Mika Sillanpää, a physicist at Aalto University in Finland, and his colleagues took a different approach, manufacturing pairs of aluminum drum heads, or vibrating disks, about the width of a human hair onto a silicon chip. After cooling the setup, the researchers used microwaves to nudge the drum heads into correlated motions—as one throbbed up and down, the other did the opposite. A second set of microwave pulses probed the motions, and an analysis of the signals showed the drum heads shared a single quantum state, the team reports in a second Nature paper. “When we took the data, we had no idea if we were entangled or not,” Sillanpää says. “It turns out the answer was ‘yes.’” The entanglement can last indefinitely, he says—as long as the drum heads stay immersed in their microwave bath.
The two setups have different potential applications. Gröblacher designed his beams to vibrate at the same rate as light sent through fiber-optics, to make them compatible with existing telecommunications systems. The setup is “completely engineerable,” Gröblacher says. If he can get the entangled states to last longer and increase the distance between chips, he envisions such devices serving as nodes in an eventual quantum internet that could transmit ultrasecure information between future quantum-enabled computers.

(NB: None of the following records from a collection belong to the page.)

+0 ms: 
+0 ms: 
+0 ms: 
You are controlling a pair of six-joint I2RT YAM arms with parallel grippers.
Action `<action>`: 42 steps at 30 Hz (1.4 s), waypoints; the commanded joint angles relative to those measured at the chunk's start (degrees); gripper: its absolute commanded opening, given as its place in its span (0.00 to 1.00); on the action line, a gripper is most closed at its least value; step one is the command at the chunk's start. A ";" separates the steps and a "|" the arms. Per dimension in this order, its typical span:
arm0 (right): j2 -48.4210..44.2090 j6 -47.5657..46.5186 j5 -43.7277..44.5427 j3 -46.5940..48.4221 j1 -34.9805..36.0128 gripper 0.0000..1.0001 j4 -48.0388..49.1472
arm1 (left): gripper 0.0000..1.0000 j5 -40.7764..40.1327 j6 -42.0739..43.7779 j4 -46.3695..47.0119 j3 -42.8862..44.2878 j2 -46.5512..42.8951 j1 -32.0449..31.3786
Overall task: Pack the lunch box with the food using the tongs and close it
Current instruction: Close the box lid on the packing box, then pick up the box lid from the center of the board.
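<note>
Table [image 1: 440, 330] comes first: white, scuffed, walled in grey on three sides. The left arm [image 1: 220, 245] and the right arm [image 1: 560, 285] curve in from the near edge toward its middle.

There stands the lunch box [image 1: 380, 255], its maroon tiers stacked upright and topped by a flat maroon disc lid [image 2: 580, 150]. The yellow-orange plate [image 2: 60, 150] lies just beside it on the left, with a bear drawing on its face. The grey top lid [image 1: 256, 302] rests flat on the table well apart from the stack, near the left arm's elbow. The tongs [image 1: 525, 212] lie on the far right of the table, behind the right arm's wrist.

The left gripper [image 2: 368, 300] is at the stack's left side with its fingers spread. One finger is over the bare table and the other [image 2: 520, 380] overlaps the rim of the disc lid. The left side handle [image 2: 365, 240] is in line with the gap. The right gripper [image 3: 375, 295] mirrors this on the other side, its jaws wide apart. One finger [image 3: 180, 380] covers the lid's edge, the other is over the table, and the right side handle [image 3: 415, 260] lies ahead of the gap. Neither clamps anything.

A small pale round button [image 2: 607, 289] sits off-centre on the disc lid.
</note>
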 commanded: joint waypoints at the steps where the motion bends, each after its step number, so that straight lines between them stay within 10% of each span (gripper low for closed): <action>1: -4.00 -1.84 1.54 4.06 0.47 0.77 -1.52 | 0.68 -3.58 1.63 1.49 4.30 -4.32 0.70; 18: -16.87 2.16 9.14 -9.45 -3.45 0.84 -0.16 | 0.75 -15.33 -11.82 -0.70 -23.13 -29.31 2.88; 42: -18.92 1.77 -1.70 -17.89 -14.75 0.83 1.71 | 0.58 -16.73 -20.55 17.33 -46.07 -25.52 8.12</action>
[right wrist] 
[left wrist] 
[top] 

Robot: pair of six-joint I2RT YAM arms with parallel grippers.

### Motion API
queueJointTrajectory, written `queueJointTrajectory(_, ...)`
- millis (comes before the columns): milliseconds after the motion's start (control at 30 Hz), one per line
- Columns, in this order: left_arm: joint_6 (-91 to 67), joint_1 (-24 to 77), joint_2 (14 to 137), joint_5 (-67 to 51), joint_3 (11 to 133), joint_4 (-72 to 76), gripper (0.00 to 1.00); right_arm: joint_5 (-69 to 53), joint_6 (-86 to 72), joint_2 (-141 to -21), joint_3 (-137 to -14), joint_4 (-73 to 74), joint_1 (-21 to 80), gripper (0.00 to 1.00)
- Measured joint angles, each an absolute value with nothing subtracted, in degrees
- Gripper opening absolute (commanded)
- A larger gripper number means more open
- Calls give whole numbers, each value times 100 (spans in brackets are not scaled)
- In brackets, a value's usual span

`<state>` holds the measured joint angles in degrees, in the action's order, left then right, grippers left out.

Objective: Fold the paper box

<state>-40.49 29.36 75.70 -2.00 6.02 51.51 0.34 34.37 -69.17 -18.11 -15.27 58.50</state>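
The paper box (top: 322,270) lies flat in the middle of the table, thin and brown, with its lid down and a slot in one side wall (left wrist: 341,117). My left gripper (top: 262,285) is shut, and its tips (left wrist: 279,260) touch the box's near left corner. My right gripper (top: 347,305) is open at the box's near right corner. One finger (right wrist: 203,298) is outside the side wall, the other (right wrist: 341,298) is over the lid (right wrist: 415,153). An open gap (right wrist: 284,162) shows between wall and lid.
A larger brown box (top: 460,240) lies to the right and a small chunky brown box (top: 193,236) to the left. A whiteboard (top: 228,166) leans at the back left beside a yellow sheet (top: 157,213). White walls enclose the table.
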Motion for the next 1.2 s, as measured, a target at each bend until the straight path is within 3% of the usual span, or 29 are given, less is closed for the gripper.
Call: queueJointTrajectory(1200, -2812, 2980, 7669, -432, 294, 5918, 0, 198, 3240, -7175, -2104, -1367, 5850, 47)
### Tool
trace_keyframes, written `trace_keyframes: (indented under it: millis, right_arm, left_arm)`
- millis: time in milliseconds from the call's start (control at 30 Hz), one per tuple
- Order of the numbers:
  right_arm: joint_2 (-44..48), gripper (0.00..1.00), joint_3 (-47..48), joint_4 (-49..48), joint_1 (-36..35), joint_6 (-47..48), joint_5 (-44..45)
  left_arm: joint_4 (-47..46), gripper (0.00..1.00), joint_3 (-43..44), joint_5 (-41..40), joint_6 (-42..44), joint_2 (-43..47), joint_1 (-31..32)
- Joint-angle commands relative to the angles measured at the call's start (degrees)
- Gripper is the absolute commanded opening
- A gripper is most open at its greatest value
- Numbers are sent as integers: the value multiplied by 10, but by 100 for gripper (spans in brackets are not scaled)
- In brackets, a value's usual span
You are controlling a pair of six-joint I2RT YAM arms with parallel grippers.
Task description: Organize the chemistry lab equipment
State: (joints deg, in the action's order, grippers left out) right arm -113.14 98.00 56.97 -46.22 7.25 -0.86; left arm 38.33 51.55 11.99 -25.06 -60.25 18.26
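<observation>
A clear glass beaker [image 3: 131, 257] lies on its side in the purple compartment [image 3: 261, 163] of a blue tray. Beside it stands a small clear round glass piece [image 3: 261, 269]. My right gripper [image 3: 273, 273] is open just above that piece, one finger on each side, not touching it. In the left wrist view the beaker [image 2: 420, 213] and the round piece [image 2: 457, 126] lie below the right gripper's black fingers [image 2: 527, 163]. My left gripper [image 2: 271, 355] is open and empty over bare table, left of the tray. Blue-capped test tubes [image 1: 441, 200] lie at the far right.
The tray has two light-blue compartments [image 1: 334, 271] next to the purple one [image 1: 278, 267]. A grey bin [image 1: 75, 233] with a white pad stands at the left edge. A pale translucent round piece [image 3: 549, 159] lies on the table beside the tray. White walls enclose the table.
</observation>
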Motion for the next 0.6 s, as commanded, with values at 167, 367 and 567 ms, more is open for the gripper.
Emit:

Sillanpää says his drumheads may be better suited to precision measurement. Because quantum sensors are so sensitive, they excel at picking up extremely weak signals such as gravitational waves, the space-time ripples that were recently detected for the first time. As the devices get larger, they could also test theories of gravity that extend Einstein’s general theory of relativity into the quantum realm, connecting two areas of physics that have remained stubbornly separate.
Both experiments have pros and cons, says John Teufel, a physicist at the National Institute of Standards and Technology in Boulder, Colorado. The entanglement of Gröblacher’s beams was short-lived, but it was detected with certainty. Sillanpää’s entanglement was longer-lasting, but his team needed a complicated chain of theoretical reasoning to infer that the drum heads’ motions were truly entangled. “Ideally what you’d want … is a little bit of both,” Teufel says. Regardless, he says, the results are “very exciting first steps.”